- What is needed
Please copy out every line of the data word for word.
#####
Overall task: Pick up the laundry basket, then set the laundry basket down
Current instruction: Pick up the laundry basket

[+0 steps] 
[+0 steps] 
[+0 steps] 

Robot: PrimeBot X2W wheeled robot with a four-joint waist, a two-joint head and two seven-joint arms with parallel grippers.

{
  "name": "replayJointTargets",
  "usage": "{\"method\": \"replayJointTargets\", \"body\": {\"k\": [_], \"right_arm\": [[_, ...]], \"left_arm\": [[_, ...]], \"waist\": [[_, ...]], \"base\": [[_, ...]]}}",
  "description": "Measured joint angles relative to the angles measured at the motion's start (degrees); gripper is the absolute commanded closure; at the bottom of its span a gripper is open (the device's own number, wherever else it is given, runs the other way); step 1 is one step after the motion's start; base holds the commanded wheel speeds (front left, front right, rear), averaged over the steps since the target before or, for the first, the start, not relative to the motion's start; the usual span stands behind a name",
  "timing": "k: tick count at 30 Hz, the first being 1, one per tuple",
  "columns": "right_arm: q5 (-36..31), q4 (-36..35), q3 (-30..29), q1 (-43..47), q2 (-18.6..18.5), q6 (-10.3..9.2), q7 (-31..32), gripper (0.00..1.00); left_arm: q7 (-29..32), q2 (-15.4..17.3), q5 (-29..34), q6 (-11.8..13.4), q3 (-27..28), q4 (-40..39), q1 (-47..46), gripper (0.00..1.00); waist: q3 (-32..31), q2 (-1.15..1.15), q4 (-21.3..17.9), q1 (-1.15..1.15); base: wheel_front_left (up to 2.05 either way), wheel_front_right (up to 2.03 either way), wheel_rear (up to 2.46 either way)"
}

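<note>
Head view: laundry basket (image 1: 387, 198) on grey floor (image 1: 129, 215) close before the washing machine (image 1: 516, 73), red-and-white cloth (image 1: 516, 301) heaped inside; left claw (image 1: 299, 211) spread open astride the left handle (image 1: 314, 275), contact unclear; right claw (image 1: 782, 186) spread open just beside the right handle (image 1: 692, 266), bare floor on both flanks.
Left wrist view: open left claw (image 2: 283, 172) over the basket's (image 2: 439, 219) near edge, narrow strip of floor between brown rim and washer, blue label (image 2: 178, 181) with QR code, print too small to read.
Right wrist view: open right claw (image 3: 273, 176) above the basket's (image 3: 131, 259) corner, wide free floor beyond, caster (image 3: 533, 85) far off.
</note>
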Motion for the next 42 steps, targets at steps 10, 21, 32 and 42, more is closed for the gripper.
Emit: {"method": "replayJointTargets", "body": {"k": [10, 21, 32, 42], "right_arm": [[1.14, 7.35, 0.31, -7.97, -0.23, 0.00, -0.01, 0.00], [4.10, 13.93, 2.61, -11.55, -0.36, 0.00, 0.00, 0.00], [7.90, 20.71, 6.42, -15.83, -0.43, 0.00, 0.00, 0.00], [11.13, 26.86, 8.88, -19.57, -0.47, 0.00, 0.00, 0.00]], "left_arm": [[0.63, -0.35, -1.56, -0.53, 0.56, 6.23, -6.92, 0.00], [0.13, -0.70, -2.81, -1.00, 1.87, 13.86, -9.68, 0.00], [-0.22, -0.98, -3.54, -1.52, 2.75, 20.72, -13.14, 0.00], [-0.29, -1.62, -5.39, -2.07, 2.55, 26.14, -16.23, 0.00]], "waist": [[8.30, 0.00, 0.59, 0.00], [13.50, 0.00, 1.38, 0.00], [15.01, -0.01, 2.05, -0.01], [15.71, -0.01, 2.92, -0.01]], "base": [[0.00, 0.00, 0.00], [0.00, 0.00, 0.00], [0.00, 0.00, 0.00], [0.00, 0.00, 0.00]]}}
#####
- Solution to this problem
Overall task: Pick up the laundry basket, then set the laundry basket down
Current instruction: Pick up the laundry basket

[+0 steps] 
[+0 steps] 
[+0 steps] 

Robot: PrimeBot X2W wheeled robot with a four-joint waist, a two-joint head and two seven-joint arms with parallel grippers.

{
  "name": "replayJointTargets",
  "usage": "{\"method\": \"replayJointTargets\", \"body\": {\"k\": [_], \"right_arm\": [[_, ...]], \"left_arm\": [[_, ...]], \"waist\": [[_, ...]], \"base\": [[_, ...]]}}",
  "description": "Measured joint angles relative to the angles measured at the motion's start (degrees); gripper is the absolute commanded closure; at the bottom of its span a gripper is open (the device's own number, wherever else it is given, runs the other way); step 1 is one step after the motion's start; base holds the commanded wheel speeds (front left, front right, rear), averaged over the steps since the target before or, for the first, the start, not relative to the motion's start; the usual span stands behind a name",
  "timing": "k: tick count at 30 Hz, the first being 1, one per tuple",
  "columns": "right_arm: q5 (-36..31), q4 (-36..35), q3 (-30..29), q1 (-43..47), q2 (-18.6..18.5), q6 (-10.3..9.2), q7 (-31..32), gripper (0.00..1.00); left_arm: q7 (-29..32), q2 (-15.4..17.3), q5 (-29..34), q6 (-11.8..13.4), q3 (-27..28), q4 (-40..39), q1 (-47..46), gripper (0.00..1.00); waist: q3 (-32..31), q2 (-1.15..1.15), q4 (-21.3..17.9), q1 (-1.15..1.15); base: wheel_front_left (up to 2.05 either way), wheel_front_right (up to 2.03 either way), wheel_rear (up to 2.46 either way)"
}

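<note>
Head view: laundry basket (image 1: 387, 198) on grey floor (image 1: 129, 215) close before the washing machine (image 1: 516, 73), red-and-white cloth (image 1: 516, 301) heaped inside; left claw (image 1: 299, 211) spread open astride the left handle (image 1: 314, 275), contact unclear; right claw (image 1: 782, 186) spread open just beside the right handle (image 1: 692, 266), bare floor on both flanks.
Left wrist view: open left claw (image 2: 283, 172) over the basket's (image 2: 439, 219) near edge, narrow strip of floor between brown rim and washer, blue label (image 2: 178, 181) with QR code, print too small to read.
Right wrist view: open right claw (image 3: 273, 176) above the basket's (image 3: 131, 259) corner, wide free floor beyond, caster (image 3: 533, 85) far off.
</note>
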Motion for the next 42 steps, targets at steps 10, 21, 32 and 42, more is closed for the gripper.
Emit: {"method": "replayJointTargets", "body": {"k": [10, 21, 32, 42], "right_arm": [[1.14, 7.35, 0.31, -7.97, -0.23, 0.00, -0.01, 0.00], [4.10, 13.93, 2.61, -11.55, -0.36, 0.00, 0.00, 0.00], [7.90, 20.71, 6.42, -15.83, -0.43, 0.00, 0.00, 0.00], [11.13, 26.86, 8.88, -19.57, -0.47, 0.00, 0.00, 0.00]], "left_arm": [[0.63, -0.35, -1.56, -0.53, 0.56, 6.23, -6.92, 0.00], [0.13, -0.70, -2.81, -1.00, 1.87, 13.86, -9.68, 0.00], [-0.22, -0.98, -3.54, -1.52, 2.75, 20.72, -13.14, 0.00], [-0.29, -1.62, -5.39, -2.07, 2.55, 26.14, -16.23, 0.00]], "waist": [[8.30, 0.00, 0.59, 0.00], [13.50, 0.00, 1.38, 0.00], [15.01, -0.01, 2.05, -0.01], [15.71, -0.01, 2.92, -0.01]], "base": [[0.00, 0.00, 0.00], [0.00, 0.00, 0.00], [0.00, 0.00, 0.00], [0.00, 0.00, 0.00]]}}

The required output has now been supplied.